Registro e regulação brasileira
A pergunta que não quer calar é como difundir aqui as novidades que chegam à onco-hematologia se os altos custos ainda pesam na equação da saúde pública?
“O esporte predileto de muita gente é falar mal do SUS e não é bem assim”, diz o diretor da ABHH. “Acho que o SUS tem seus méritos, mas também quando há defeitos a sociedade precisa apontar. O que ocorre no Brasil hoje é um atraso muito grande, porque o mundo assistiu à introdução de novas drogas, com plena concordância das agências regulatórias internacionais, mas a nossa regulação não entendeu e não aprovou para os pacientes brasileiros”, lamenta.
A crítica da ABHH vem ilustrada pela bendamustina, que não é do repertório de última geração mas sim um quimioterápico recentemente rejeitado pelo governo, uma droga entendida como alternativa terapêutica para um perfil de paciente que hoje não dispõe de outras opções. “A agência brasileira deixou esse vácuo”.

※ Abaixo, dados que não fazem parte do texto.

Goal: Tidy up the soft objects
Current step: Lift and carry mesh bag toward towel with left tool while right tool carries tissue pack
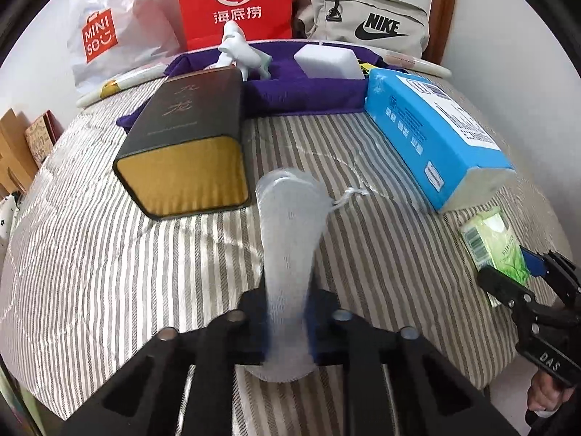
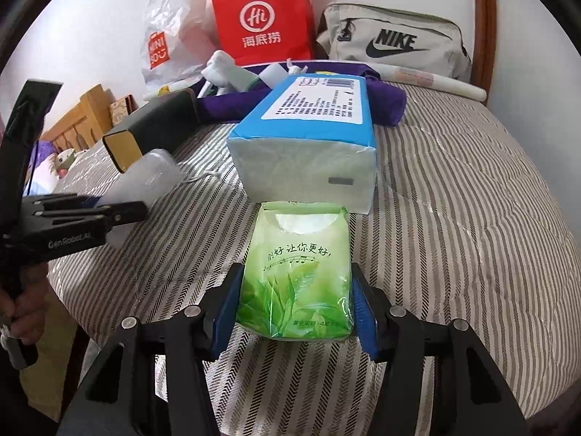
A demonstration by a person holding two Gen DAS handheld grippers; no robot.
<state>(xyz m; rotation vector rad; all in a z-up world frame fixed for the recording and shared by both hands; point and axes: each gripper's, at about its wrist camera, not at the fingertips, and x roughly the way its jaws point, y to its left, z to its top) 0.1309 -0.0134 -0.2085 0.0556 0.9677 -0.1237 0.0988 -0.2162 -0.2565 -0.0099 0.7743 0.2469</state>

Outro caso conhecido é a posição da Anvisa em relação à lenalidomida no mieloma múltiplo (MM). A Anvisa argumentou falta de evidência. A lenalidomida no tratamento do MM é tema de revisão sistemática da Cochrane e as conclusões do trabalho fortalecem as evidências em favor da utilização desse agente terapêutico em pacientes de MM.